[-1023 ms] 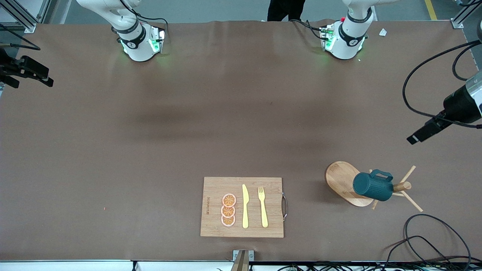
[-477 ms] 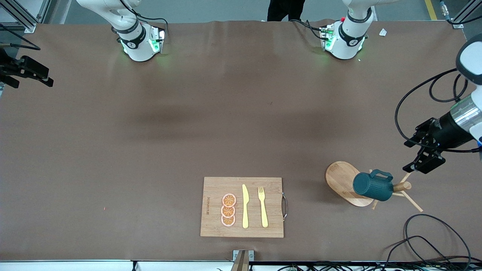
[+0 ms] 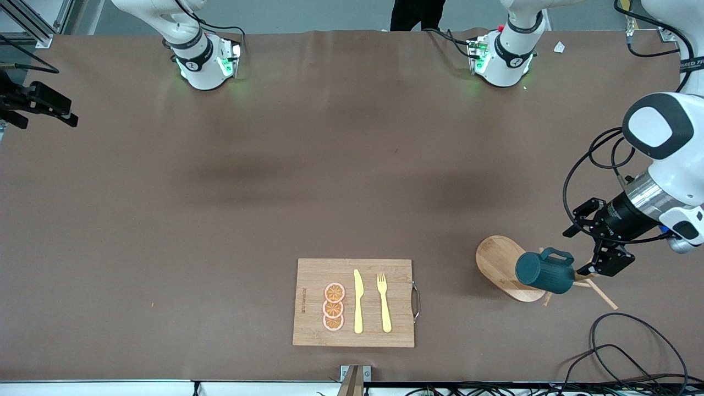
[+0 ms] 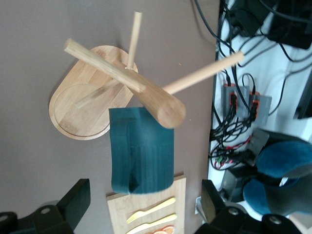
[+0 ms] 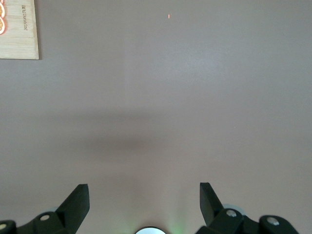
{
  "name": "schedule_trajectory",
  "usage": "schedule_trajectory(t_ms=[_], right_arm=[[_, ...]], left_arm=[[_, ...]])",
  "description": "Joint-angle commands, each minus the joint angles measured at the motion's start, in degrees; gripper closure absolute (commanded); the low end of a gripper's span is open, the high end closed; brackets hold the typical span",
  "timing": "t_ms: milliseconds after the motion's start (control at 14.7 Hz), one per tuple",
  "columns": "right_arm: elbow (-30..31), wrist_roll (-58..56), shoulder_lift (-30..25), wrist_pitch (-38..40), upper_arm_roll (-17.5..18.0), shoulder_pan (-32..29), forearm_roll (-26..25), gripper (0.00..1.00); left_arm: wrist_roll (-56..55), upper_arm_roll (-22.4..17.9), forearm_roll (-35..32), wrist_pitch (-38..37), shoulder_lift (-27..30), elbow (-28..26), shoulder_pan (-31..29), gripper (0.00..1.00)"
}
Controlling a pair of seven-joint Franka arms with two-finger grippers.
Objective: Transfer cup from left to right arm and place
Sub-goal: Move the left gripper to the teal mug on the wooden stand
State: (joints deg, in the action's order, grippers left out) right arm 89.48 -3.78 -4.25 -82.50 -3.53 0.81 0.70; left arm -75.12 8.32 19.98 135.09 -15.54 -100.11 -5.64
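Cup (image 3: 543, 273) position: lower right of the front view, hung on its side on a peg of a wooden mug tree (image 3: 587, 272), toward the left arm's end of the worktop (image 3: 275, 181). The tree's oval base (image 3: 498, 261) lies flat on the worktop, partly under the cup. In the left wrist view the cup (image 4: 141, 151) shows its ribbed teal wall and loop handle below the tree's thick central post (image 4: 161, 105).

Left claw (image 3: 597, 253): over the mug tree, just beside the cup at the right edge of the front view. Fingers are spread wide and hold nothing; in the left wrist view the two fingertips (image 4: 78, 195) stand apart at the bottom corners of the frame, with the cup between them and clear of both.

Right claw (image 5: 144, 197): waiting, fingers spread wide and empty over bare worktop.

Cutting board (image 3: 353, 302): lower centre of the front view, carrying three orange slices (image 3: 334, 307), a yellow knife (image 3: 358, 301) and a yellow fork (image 3: 384, 302).
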Motion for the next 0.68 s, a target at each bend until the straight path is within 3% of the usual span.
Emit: schedule_trajectory(t_ms=[0,614], right_arm=[[1.0,-0.2,-1.0,-0.5,0.5,-1.0,0.7,0.0],[1.0,-0.2,-1.0,-0.4,0.5,-1.0,0.7,0.0]], left_arm=[[-2.7,0.0,0.9,1.0,0.1,-0.6,-0.1,0.0],[-1.8,0.1,0.7,2.4,-1.9,-1.8,0.1,0.0]])
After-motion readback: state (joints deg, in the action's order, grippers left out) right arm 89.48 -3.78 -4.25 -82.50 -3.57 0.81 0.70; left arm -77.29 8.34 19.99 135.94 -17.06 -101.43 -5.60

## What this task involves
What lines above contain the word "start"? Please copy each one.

## Output for this exercise
  "description": "Joint-angle commands, each minus the joint angles measured at the motion's start, in degrees; gripper closure absolute (commanded); the low end of a gripper's span is open, the high end closed; brackets hold the typical span",
  "timing": "t_ms: milliseconds after the motion's start (control at 14.7 Hz), one per tuple",

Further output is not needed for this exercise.